Presenting two sessions at the upcoming UKCMG meeting in Oxford, England on May 14-15.

Some news that regular readers of this blog might be interested in hearing about…
I plan to present two sessions at the upcoming UKCMG annual conference, which is being held this year on May 14 & 15 at the Oxford Belfry on the outskirts of Oxford, England.
The first presentation is a repeat performance of the one I gave at the US CMG in December, a paper entitled  “Measuring Processor Utilization in Windows and Windows applications,” essentially pulling together the series of blog entries I have been posting here, beginning with the first installment, but with a good deal more material than I have gotten around to posting to the blog.
For instance, the last blog post discussing the high resolution clocks and timer facilities in Windows leads directly to a consideration of what happens to the various CPU utilization measurements when Windows is running as virtual guest under VMware or Hyper-V. That discussion is in the paper, but, unfortunately, hasn’t made it to the blog yet.
But you can download the full paper from my company’s web site here.
It is shameful to admit that the full paper has been available since December.
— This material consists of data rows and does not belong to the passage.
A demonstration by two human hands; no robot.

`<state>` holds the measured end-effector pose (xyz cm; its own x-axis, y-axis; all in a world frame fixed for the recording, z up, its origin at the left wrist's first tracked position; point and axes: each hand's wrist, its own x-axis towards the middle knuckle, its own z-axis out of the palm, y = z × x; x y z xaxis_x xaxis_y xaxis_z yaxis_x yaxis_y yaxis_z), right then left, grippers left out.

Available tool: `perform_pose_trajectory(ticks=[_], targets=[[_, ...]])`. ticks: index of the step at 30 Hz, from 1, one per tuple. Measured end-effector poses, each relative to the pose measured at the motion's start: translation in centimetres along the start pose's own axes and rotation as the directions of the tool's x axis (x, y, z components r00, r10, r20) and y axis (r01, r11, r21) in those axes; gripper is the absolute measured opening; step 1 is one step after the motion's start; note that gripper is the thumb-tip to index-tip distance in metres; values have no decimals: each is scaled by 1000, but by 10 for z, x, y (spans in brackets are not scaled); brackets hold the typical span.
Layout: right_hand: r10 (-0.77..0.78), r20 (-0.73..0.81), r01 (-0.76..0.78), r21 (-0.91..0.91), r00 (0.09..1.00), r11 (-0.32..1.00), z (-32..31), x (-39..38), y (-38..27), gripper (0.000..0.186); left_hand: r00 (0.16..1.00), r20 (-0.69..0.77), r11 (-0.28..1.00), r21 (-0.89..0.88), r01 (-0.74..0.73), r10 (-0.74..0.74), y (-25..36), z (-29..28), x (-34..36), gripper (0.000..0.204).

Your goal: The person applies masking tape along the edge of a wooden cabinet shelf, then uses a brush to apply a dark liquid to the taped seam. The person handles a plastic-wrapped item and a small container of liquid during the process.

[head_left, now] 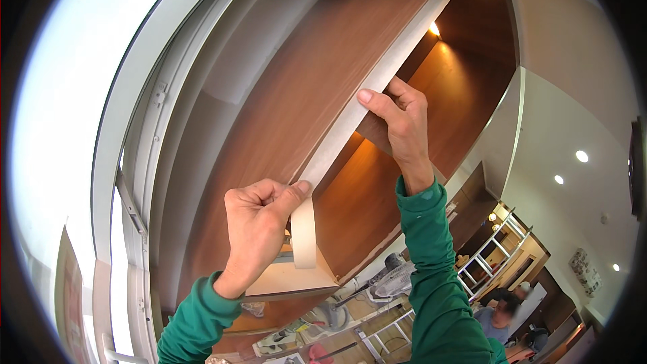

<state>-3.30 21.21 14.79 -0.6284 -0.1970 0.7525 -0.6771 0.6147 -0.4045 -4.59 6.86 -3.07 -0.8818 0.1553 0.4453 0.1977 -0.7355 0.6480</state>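
Note:
A long strip of pale masking tape (392,61) runs slantwise along the front edge of a brown wooden panel (296,94). At its lower end, my left hand (259,222) pinches the tape between thumb and fingers. A cream tail of the tape hangs in a curve below that hand. Higher up, my right hand (404,118) grips the taped edge, its thumb lying on the tape and its fingers curled behind, partly hidden. Close under the right hand shows a flat brown piece that I cannot make out.
Behind the edge is a wooden recess (445,87) with a small lamp (434,29). A window frame (128,94) stands at the left. Far below are a ladder (495,253), a fan-like grey object (391,280) and another person (499,313).

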Motion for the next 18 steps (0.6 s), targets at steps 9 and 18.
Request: perform_pose_trajectory(ticks=[9,18], targets=[[-4,9,4,-33,1000,999,-1,0,-1,29,1000,7,1000,8,-17,17,-3,-1,1,26],[-26,13,26,-20,1000,999,0,1,0,29,1000,15,1000,-3,-16,16,-2,-2,1,27]])
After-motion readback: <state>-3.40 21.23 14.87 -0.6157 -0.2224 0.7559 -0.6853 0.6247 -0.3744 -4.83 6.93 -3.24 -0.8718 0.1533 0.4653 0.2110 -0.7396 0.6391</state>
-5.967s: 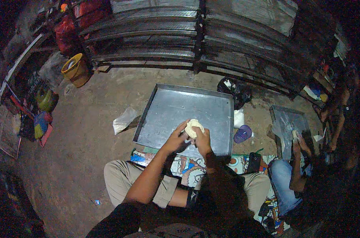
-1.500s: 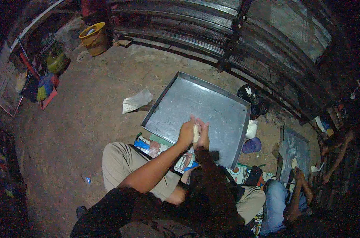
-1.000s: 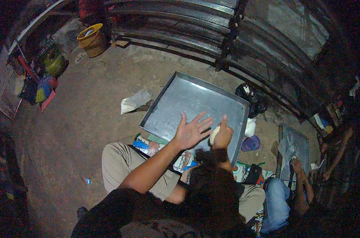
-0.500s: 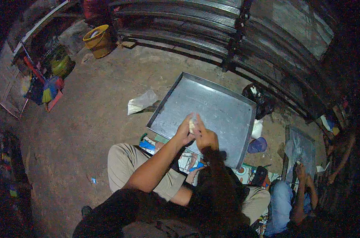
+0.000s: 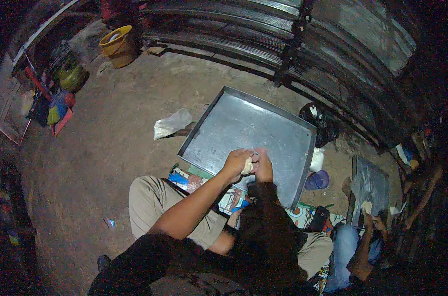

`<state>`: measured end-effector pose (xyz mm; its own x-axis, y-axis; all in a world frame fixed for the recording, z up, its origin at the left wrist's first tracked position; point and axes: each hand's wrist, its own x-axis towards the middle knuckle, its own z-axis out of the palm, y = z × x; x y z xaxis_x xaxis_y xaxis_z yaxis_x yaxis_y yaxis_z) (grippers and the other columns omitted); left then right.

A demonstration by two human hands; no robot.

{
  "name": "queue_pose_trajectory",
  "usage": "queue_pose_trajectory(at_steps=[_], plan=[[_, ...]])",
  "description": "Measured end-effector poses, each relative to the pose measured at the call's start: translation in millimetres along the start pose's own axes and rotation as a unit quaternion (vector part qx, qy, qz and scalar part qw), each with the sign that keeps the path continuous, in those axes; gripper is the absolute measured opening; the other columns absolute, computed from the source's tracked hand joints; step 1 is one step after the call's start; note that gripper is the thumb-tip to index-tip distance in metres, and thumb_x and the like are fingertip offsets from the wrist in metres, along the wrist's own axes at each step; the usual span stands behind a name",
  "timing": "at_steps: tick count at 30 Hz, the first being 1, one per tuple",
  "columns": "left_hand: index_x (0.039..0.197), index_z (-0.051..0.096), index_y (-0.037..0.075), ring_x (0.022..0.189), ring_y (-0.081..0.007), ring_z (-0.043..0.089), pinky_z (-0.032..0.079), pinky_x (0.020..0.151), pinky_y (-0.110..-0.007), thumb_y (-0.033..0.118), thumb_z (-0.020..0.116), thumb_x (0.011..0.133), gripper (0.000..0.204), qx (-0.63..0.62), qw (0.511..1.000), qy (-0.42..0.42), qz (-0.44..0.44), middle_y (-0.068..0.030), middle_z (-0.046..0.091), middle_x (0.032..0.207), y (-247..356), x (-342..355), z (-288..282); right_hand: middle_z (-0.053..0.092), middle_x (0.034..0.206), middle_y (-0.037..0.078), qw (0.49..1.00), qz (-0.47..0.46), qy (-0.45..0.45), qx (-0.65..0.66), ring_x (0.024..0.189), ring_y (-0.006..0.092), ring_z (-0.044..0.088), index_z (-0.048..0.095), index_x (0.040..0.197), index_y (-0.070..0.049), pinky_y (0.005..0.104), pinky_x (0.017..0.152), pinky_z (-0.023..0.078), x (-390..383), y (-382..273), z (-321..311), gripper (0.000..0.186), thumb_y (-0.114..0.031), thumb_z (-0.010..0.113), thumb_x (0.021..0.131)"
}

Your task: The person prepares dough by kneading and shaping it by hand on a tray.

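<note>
Just in front of me, my left hand (image 5: 237, 163) is curled around a small pale lump of dough (image 5: 247, 166), seemingly to steady it. My right hand (image 5: 264, 166) meets it from the other side; its fingers are partly hidden, so I cannot tell whether they grip the dough or only touch it. Directly below my hands is a wide, shallow metal tray (image 5: 278, 133), probably there so its raised rim keeps bits in. Between it and my crossed legs (image 5: 157, 207) lies a patterned mat (image 5: 187, 182), likely for sitting on. To the right of my hands, a dark phone (image 5: 319, 218) rests by my knee, and past the tray's edge are a purple cup (image 5: 317, 180) and a white bag (image 5: 318, 160), perhaps kept within reach. Left of the tray is a clear bag (image 5: 172, 123) with something white inside. Beyond its far right corner sits a black bag (image 5: 327, 130). Farther right, another person's hands (image 5: 368, 220) hold a pale piece (image 5: 366, 206) at a second tray (image 5: 374, 180). Farthest ahead, a yellow bucket (image 5: 119, 49) stands left of a dark rack (image 5: 219, 37).
</note>
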<state>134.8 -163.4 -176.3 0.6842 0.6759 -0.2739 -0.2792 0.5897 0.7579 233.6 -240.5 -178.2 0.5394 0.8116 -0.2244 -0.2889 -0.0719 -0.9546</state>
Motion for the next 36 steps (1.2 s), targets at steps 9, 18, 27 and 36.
queue_pose_trajectory(at_steps=[9,18,27,36], plan=[[0.148,0.035,0.003,0.121,-0.0245,0.054,0.042,0.103,-0.033,0.035,0.039,0.106,0.053,0.132,0.975,-0.045,0.176,-0.0193,0.055,0.135,-4.1,6.0,9.8,0.054,0.127,0.008,0.995,-0.028,-0.081,-0.056,0.111,0.023,0.058,0.048,0.137,-0.013,0.0372,0.084,0.054,-1.1,13.1,-9.0,0.043,-0.014,0.06,0.096],[0.105,0.06,0.004,0.084,-0.019,0.06,0.048,0.075,-0.033,0.028,0.04,0.103,0.03,0.108,0.982,0.042,0.149,-0.0111,0.062,0.091,14.2,8.6,-18.8,0.06,0.116,0.011,0.961,0.105,-0.091,0.238,0.1,0.0263,0.06,0.063,0.107,-0.009,0.0436,0.085,0.054,-4.8,-1.7,-10.1,0.025,-0.011,0.058,0.082],[0.063,0.053,0.005,0.045,-0.0147,0.043,0.033,0.044,-0.032,0.008,0.044,0.083,0.022,0.24,0.947,0.042,0.209,-0.0027,0.047,0.053,31.6,2.2,-14.5,0.068,0.101,0.009,0.971,-0.148,-0.046,-0.184,0.092,0.022,0.067,0.055,0.088,-0.009,0.034,0.081,0.054,18.4,37.6,-54.4,0.042,-0.007,0.089,0.064],[0.093,0.067,-0.001,0.077,-0.0285,0.064,0.05,0.071,-0.038,0.013,0.06,0.09,0.017,0.498,0.814,-0.045,0.297,-0.0162,0.061,0.078,20.6,-9.3,-1.1,0.067,0.101,0.006,0.981,0.104,-0.04,0.156,0.092,0.0205,0.065,0.063,0.109,-0.008,0.0385,0.082,0.055,8.9,4.9,-36.6,0.029,-0.025,0.072,0.089]])
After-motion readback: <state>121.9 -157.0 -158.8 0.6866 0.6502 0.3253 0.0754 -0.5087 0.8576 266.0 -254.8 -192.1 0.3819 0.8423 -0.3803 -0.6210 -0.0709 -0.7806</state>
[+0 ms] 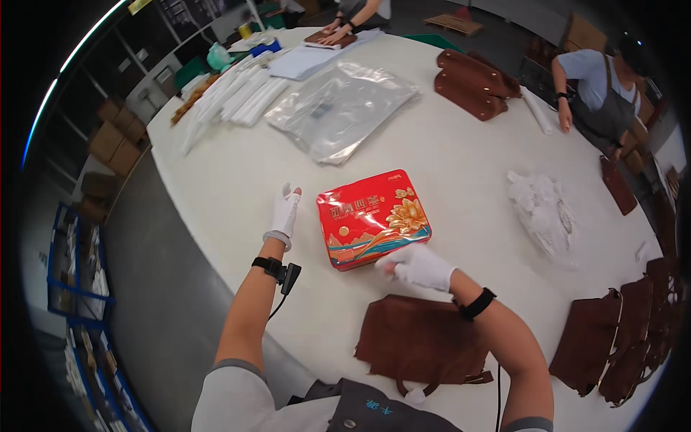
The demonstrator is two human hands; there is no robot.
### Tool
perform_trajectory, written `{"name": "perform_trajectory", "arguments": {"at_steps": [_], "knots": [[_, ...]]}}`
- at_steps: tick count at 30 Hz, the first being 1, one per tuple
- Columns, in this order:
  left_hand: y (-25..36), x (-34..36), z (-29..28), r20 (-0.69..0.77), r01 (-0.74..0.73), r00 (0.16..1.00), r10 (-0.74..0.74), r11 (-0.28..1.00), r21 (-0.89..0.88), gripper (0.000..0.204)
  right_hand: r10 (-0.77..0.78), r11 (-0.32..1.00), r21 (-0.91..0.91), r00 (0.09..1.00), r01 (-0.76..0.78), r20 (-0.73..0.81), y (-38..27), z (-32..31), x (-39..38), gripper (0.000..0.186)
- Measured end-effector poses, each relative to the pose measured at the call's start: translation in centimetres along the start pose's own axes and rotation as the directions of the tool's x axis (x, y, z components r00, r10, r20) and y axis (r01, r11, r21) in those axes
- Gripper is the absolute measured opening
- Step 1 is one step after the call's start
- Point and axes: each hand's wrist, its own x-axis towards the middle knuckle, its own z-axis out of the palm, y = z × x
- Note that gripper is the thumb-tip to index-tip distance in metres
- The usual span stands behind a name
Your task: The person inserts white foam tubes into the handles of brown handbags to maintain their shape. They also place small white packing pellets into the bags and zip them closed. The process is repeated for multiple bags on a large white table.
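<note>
A red rectangular tin box [371, 216] with a gold flower and blue-green waves on its lid lies on the white table. To its left is my left hand [286, 212], in a white glove with bare fingertips, apart from the box and holding nothing; its thumb stands away from the fingers. My gloved right hand [421, 266] is at the box's near right edge with its fingers bent inward. Whether it touches the box, or has anything in it, is hidden. Just below that hand, a brown leather handbag [410, 338] lies flat, its handle toward me.
Beyond the box lies a stack of clear plastic bags [342, 108], with white rolls [252, 93] to its left. Crumpled white wrapping [540, 209] and more brown bags [586, 338] are on the right. A co-worker [601, 93] stands at the right; another person's hands [335, 32] work at the far end.
</note>
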Motion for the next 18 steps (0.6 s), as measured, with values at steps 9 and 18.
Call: {"name": "perform_trajectory", "arguments": {"at_steps": [9, 18], "knots": [[-2.9, -12.4, -7.4, 0.359, 0.191, 0.921, -0.154, 0.979, -0.069, 0.065, -0.080, 0.896, -0.400, 0.818, -0.191, -0.569, 4.7, 0.7, 5.9, 0.057], [-3.5, 9.7, -19.4, 0.055, 0.027, 0.995, -0.082, 0.768, 0.640, 0.052, 0.248, 0.770, -0.484, 0.894, -0.416, -0.373, -1.0, 3.1, 9.3, 0.031]]}}
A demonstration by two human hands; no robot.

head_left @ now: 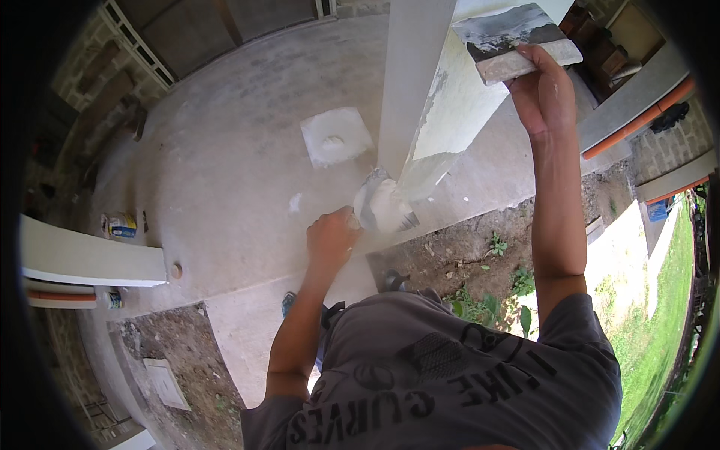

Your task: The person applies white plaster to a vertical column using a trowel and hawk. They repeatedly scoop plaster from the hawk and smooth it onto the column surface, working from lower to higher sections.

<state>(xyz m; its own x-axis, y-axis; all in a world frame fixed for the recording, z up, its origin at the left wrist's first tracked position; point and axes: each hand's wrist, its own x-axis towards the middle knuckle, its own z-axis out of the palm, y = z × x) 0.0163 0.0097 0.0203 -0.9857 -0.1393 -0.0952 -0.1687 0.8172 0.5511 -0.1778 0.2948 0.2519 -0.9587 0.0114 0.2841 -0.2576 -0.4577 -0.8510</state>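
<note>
My right hand is raised by the upper part of a pillar. Its fingers and thumb grip the near edge of a flat rectangular block, which has a dark, white-smeared face and a pale edge; its exact kind is unclear. The pillar is partly coated in patchy white. Lower down, my left hand is closed, with something pale at its fingertips that I cannot make out. Right beside those fingers is a white-and-dark smeared, roughly round piece, near the pillar's foot. Whether the hand holds this piece is unclear.
A white square board with a small pale lump lies on the concrete floor. Farther left stand a labelled tub and a low white wall. Soil with small plants borders the slab, and grass is at right.
</note>
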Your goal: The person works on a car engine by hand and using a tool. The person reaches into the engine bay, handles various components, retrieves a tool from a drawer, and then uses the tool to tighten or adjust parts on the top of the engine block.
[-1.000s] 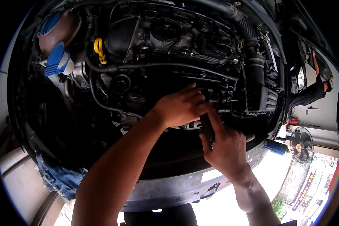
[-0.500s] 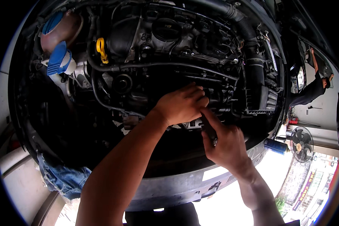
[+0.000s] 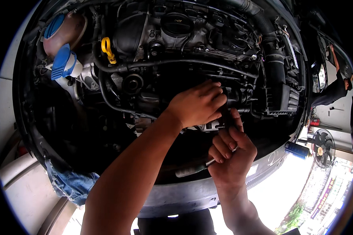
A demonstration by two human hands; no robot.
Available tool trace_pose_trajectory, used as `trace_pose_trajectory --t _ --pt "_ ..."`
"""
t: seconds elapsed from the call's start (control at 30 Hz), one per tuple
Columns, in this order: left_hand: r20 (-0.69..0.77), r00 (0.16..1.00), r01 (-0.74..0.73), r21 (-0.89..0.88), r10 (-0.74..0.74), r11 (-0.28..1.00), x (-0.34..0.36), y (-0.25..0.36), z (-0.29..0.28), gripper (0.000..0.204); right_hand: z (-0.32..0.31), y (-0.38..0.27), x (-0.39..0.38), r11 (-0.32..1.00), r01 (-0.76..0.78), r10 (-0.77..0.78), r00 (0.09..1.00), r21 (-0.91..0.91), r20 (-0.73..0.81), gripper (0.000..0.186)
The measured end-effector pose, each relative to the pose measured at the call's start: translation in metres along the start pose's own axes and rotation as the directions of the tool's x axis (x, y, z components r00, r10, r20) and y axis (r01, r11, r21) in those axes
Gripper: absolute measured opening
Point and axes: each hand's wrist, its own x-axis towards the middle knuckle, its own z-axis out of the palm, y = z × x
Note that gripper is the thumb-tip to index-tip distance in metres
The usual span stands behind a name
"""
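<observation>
My left hand [image 3: 200, 102] reaches into the engine bay, its fingers curled together over dark parts in front of the engine [image 3: 176, 25]. What those fingers grip is hidden. Just below it and to the right, my right hand [image 3: 233, 154] is turned palm-up with fingers closed around a tool with a grey handle [image 3: 190, 171]. The handle sticks out to the left of the palm, and a bit of bright metal shows at the fingers. Between the two hands runs a dark, narrow piece [image 3: 226, 116], too dim to name.
Around the hands lie black hoses [image 3: 184, 62], a yellow dipstick loop [image 3: 108, 50], a blue-capped reservoir [image 3: 64, 35] and a black air-filter box [image 3: 282, 100]. The bumper edge [image 3: 176, 196] runs in front. A blue can [image 3: 297, 150], a fan [image 3: 323, 148] and another person [image 3: 335, 90] are at right.
My right hand has rolled from pointing forward to palm-up, and the grey handle has come into sight. The left hand stays in nearly the same spot. The whole view has shifted slightly.
</observation>
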Motion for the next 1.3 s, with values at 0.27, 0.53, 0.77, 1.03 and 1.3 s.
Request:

Inept as I am at blogging, I had not alerted you blog readers about its availability. Unfortunately, and it will be forever thus, or at least until I retire from my day job, self-publishing on this blog takes a back seat to work that actually pays the bills around here.
(I will resist the temptation to go off on a rant here about the idiotic and naïve notion expounded by fanatical proponents of Open Source technology that information should be free. That’s a wonderful ideal state, of course, but flies in the face of the economics of information gathering, production, storage and dissemination, which has real costs associated with it. Even in the digital age, which has revolutionized the costs associated with information storage and dissemination, these costs remain and they are considerable. My contrarian view is that no one, other than gods and saints, in possession of potentially valuable information is apt to give it away for free under our system of capitalism, but that is another topic entirely.)
Workshop in Web Application Performance and Tuning.
The second session is an extended workshop on web application performance. It is focused on Windows technology (IIS, ASP.NET, AJAX, etc.), but many of the tools and techniques discussed are directly applicable to other web hosting platforms.
The workshop is based on a course that I used to give in-house back in Microsoft to the developers working on various Microsoft web-based applications. While I have published very little on this topic over the years, it has actually been the focus of much of my software development work over the past five years or so. I do expect to start publishing something soon on the subject, especially as I am in the late stages of developing a new software tool aimed squarely at Microsoft web application performance.
Reading between the lines of some of my recent blog postings that are ETW-oriented, including the CPU measurement series, you would be correct in guessing that the new tool attempts to leverage ETW trace events, specifically, in this case, the events that instrument the Microsoft IIS web server and the TCP/IP networking stack. This new trace analysis tool also correlates these system-oriented trace events from various Windows components with events issued from inside application scenarios instrumented using the Scenario class library (a free component, currently posted in the MSDN Archive here).
Instrumenting your application for performance monitoring is a crucial step, and that is where the Scenario class library comes in. Originally, I conceived of the Scenario instrumentation library as a .NET flavor of the open source Application Response Measuriment (ARM) initiative that was championed by both HP and IBM (and supported by the US CMG, where I was the ARM Committee liaison for many years). Soon after I arrived at Microsoft, it quickly became apparent that I needed to adapt my original conception to leverage ETW tracing technology, which had the considerable weight of the Windows Fundamentals organization behind it.
In the workshop I explain how to use this application-oriented instrumentation as part of integrating software performance engineering best practices into the software development life cycle. This involves first setting performance goals around key application scenarios that you’ve identified, and then instrumenting those scenarios to determine whether or not the application as delivered for testing is actually capable of meeting those goals. The instrumentation can also safely be embedded in the application when it is ultimately deployed in production. This is fundamentally necessary to enable service level reporting and verify, for example, that the app is meeting its stated performance objectives. Most ARM advocates concentrate on monitoring application performance in production, but tend to neglect the crucial earlier stages of application development where it is important to bake goal-oriented, performance monitoring in at the outset.
The new Windows performance tool is currently in a very limited beta release, and contrary to the negative views I expressed in my earlier aside — not a rant — about information being free, we are looking at some sort of freebie distribution of the initial “commercial” version of the tool to allow you guys to explore the technology and see what it can do for you.
So, if you happen to be in the neighborhood of Oxford, England next month, you can hear & see more about this initiative. In the meantime, stayed tuned to this space, where I will try to do a better job keeping you posted as we make progress in this area.

.

The mystery of the scalability of a CPU-intensive application on an Intel multi-core processor with HyperThreading (HT).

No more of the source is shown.